**WHAT IS EXPECTED**
Where the data below has the string "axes", return the whole line.

○ ○ ○

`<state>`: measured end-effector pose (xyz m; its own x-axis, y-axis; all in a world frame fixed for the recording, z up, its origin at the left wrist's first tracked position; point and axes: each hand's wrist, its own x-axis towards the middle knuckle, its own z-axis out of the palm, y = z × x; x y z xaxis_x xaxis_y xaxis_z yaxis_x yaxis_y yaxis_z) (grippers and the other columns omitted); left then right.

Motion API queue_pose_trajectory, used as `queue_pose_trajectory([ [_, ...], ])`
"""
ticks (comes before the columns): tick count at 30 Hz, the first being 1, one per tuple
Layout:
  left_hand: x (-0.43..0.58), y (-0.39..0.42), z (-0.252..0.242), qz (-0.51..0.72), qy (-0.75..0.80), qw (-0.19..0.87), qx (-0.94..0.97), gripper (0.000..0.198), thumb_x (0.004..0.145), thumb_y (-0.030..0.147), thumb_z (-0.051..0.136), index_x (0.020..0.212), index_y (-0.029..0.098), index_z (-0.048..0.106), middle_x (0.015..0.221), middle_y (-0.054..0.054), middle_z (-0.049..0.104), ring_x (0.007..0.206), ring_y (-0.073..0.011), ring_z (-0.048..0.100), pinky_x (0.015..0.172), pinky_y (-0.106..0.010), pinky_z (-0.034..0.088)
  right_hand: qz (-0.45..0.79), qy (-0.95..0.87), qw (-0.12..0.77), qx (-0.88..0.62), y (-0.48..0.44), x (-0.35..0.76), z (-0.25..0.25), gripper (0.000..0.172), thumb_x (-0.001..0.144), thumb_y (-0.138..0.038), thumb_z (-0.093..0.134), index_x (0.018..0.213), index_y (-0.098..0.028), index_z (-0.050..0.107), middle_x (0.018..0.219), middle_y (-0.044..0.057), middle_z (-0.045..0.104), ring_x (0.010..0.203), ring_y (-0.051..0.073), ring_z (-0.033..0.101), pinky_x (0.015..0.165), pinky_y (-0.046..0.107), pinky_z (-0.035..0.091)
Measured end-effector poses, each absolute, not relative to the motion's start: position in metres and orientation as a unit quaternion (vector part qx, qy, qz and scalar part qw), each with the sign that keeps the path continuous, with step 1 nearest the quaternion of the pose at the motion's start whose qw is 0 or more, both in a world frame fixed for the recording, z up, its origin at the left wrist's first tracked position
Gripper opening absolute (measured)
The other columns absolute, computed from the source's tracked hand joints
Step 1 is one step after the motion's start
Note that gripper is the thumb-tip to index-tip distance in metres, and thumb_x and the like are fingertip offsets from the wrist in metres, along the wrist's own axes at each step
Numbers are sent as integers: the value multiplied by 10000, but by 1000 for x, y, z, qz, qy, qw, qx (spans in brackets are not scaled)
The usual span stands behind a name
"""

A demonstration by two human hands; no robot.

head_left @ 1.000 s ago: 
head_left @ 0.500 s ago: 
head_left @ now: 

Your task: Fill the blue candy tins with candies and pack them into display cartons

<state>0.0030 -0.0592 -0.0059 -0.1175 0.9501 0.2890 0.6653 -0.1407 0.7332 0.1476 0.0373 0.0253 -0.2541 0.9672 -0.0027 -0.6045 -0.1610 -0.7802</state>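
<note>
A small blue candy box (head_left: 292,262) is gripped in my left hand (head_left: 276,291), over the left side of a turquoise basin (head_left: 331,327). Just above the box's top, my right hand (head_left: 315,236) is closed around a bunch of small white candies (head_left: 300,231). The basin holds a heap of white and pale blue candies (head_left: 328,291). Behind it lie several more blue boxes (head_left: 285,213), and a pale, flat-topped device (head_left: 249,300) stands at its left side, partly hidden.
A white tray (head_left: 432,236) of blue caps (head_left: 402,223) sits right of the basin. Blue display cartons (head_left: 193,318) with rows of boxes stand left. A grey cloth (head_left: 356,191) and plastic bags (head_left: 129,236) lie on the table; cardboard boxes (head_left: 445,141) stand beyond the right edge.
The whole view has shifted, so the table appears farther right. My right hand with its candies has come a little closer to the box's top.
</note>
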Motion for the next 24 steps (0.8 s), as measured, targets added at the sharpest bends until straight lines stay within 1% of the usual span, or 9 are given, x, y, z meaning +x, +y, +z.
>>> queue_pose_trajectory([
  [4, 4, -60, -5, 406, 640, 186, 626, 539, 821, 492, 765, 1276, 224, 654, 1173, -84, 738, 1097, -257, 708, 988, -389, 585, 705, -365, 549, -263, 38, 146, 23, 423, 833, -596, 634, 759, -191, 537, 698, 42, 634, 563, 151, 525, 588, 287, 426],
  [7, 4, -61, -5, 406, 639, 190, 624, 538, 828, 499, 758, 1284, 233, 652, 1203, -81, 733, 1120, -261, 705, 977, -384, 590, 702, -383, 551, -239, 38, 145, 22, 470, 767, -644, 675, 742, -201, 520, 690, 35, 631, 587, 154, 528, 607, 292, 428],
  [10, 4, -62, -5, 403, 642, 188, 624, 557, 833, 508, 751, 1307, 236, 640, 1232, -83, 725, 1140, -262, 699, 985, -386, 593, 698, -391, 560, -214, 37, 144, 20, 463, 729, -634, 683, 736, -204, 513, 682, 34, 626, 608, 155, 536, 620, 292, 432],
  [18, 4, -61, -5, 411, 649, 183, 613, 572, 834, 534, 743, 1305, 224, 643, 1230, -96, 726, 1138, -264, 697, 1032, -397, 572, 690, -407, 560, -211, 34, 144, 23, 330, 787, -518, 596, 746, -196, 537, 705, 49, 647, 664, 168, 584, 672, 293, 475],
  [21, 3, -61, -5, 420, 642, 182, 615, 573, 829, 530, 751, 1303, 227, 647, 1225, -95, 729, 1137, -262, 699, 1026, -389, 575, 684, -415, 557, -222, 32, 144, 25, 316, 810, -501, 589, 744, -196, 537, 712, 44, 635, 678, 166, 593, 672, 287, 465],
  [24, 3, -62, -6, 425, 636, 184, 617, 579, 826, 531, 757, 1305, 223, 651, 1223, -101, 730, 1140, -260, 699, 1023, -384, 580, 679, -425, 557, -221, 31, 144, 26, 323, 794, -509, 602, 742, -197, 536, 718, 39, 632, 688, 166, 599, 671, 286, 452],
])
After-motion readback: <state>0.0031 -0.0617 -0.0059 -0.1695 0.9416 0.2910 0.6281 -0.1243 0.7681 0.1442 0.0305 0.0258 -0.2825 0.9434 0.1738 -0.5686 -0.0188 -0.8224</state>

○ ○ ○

**TASK RESPONSE**
`<state>`: measured end-effector pose (xyz m; its own x-axis, y-axis; all in a world frame fixed for the recording, z up, its origin at the left wrist's first tracked position; point and axes: each hand's wrist, its own x-axis towards the middle knuckle, its own z-axis out of the palm, y = z × x; x y z xaxis_x xaxis_y xaxis_z yaxis_x yaxis_y yaxis_z) (grippers and the other columns omitted); left then right.
Note that gripper is the thumb-tip to index-tip distance in metres, and thumb_x and the like are fingertip offsets from the wrist in metres, along the wrist's own axes at each step

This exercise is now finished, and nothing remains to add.